Behavioral Outcomes: This concept implies one’s actions in the face of competing demands and preferences to choose a health-promoting behavior.
The Health Promotion theory is relevant for this clinical improvement project to prevent or reduce the prevalence of nosocomial infections in healthcare settings. The recommendations of a nursing practice that promotes patients’ wellbeing by protecting them from diseases by Pender are relevant in fulfilling this project’s purpose.
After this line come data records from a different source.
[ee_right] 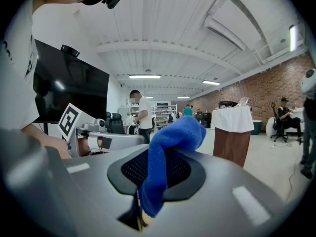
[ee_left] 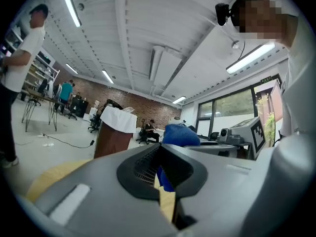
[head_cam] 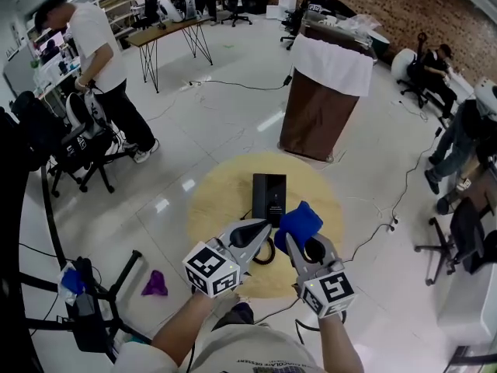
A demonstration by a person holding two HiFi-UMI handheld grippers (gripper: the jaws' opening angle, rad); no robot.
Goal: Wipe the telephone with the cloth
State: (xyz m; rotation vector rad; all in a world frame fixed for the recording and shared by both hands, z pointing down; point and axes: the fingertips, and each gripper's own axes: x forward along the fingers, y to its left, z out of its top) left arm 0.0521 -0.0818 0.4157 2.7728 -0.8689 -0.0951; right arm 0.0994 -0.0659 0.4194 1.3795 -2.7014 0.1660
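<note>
My right gripper (head_cam: 298, 244) is clamped on the blue cloth (head_cam: 300, 221), which bunches up over its tips. Just beside it at nine o'clock, my left gripper (head_cam: 258, 230) has its jaws together with nothing between them. At twelve o'clock from both, the black phone (head_cam: 269, 195) lies flat on the round tan surface (head_cam: 216, 207), and from overhead the cloth sits by the phone's five o'clock corner. Farther out at one o'clock stands a brown stand (head_cam: 318, 111) draped in white. A purple rag (head_cam: 154, 284) lies on the floor at eight o'clock.

floor (head_cam: 233, 107): glossy white | wall (head_cam: 396, 6): red brick | ceiling lights (ee_left: 72, 6): strips lit
</note>
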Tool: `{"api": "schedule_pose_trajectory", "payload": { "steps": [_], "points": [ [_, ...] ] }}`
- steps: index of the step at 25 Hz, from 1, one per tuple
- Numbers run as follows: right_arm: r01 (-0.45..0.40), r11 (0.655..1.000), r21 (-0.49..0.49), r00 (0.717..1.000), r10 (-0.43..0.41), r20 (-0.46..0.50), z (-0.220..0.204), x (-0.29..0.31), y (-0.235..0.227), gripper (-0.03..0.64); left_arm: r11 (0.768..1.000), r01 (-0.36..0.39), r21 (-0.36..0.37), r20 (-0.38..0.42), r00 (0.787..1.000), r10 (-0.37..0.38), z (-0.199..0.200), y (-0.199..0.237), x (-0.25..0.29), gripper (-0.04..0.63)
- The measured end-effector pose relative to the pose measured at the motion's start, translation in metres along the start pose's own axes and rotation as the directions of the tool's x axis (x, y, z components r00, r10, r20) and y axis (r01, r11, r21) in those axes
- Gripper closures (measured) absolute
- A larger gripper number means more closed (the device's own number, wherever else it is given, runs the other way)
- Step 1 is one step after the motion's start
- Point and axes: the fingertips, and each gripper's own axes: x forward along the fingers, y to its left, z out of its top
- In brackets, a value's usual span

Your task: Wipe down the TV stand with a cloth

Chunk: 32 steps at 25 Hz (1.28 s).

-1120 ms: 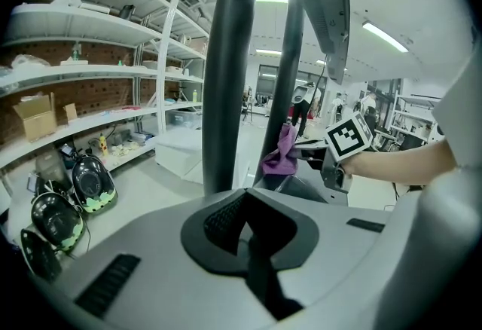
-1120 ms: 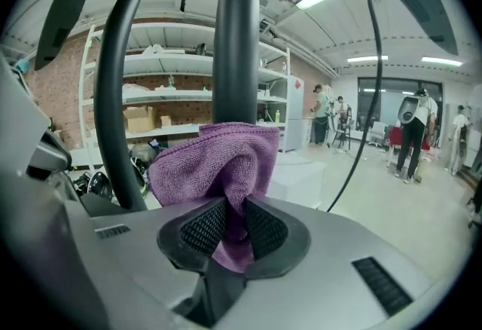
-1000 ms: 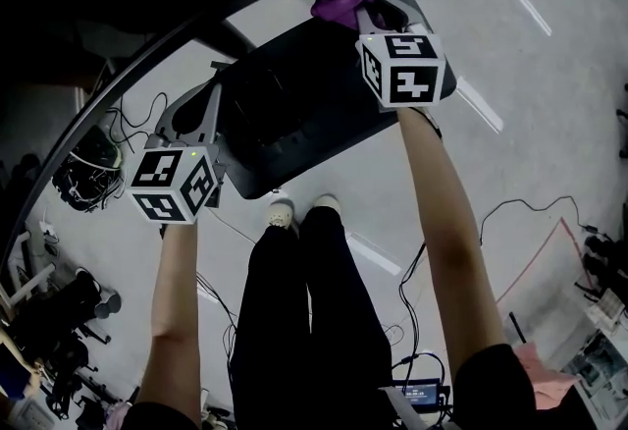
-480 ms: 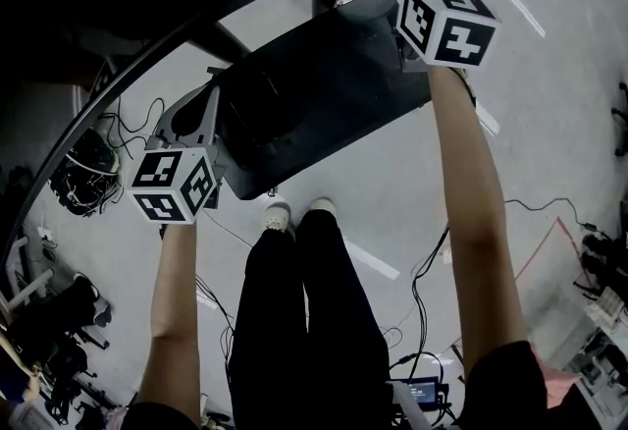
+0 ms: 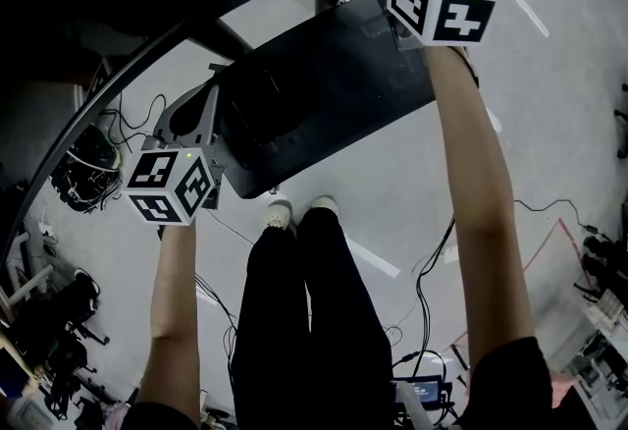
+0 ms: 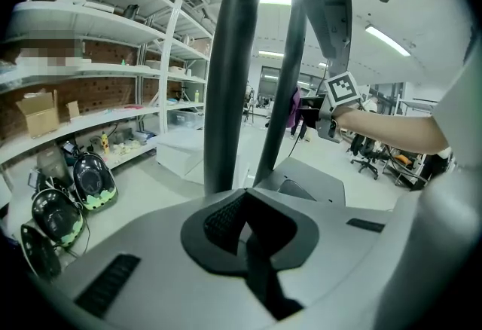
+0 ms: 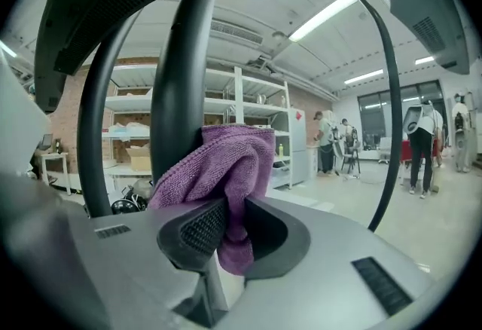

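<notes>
Pale grey floor point(image 5: 392, 192) carries everything: the dark TV stand base point(image 5: 324, 94) sits flat at centre, tangled cables point(image 5: 88, 168) lie left, a white tape strip point(image 5: 373, 256) runs beside the shoes point(image 5: 282, 214)

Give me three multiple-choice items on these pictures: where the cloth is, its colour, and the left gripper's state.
1. Where is the cloth?
A. on the floor
B. between the jaws of the right gripper
C. on a shelf

2. What colour is it?
A. purple
B. white
C. yellow

3. How is the left gripper?
A. shut on the cloth
B. wide open
C. shut, with nothing in it

Key:
1 B: the right gripper view shows it pinched there.
2 A: it is plainly purple in that view.
3 C: the left gripper view shows its jaws together with nothing between them.
</notes>
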Motion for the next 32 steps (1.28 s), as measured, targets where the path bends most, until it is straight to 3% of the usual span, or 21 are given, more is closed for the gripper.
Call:
{"api": "schedule_pose_trajectory", "payload": {
  "steps": [20,32],
  "points": [
    [0.021,0.987,0.162,1.0,-0.017,-0.023,-0.054,0.006,0.0,0.535,1.0,-0.014,-0.013,-0.008,1.0,0.014,-0.013,-0.001,-0.004,0.588],
    [0.076,0.984,0.163,0.983,-0.047,-0.177,-0.125,0.011,0.008,0.537,0.999,0.009,-0.044,-0.02,1.0,-0.009,-0.035,-0.001,-0.004,0.588]
  ]
}}
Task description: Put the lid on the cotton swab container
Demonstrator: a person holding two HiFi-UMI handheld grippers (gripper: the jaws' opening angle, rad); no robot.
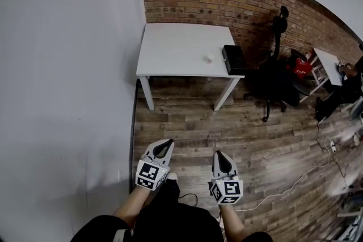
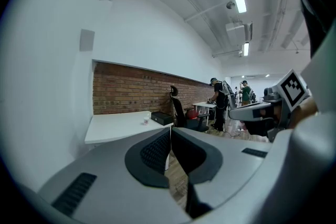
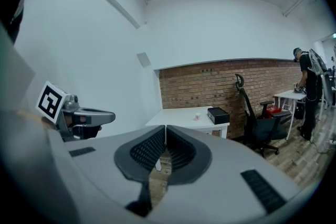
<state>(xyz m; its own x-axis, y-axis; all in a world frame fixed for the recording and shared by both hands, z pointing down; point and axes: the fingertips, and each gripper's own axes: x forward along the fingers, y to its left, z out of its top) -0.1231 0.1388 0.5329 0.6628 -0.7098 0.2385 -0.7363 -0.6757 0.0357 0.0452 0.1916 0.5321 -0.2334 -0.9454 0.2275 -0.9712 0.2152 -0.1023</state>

Nurses should ensure healthy living in their approach and adhere to all safety protocols that keep the patients safe. Other self-care and safety alternatives should be integrated into their practice to improve quality of life and patients’ potential wellness.
Intervention
Preventing HAIs in adult geriatric populations effectively can entail the integration of a bedside checklist during hospital-based care, antibiotic stewardship among clinicians, and general Education and Strict Guidelines on Hand and General Body Hygiene.
Bedside Checklist
The use of bedside checklists in hospitals helps reduce or eliminate hospital-acquired or associated infections such as CAUTIs, CLABSIs, and SSIs since they encourage higher compliance levels to the set hygiene standards and general nursing or clinical practices (Hauch 2019; Bigelow et al., 2020). This strategy is a crucial reminder to nurses’ and clinicians’ neglected role in administering best care to the patients. Hunch attributes HAIs to lack of care and improper catheter placement that causes the high prevalence of morbidities and mortalities, which poses adverse health outcomes. The high prevalence of HAIs in the health setup can be alleviated best if the bedside checklist strategy is coupled with antibiotic stewardship due to the increased antibiotic resistance among patients, education, strict guidelines on hand, and general body hygiene (Haunch, 2019). Haunch’s EBP article is a quality improvement evaluation that encompasses a review of CAUTIs cases in hospitals for 9 months for analysis. According to the John Hopkins model, it is a level V evidence-based practice research. The EBP does not highlight any alternative strategy that is patient-centered or that aims at self-care in preventing HAIs.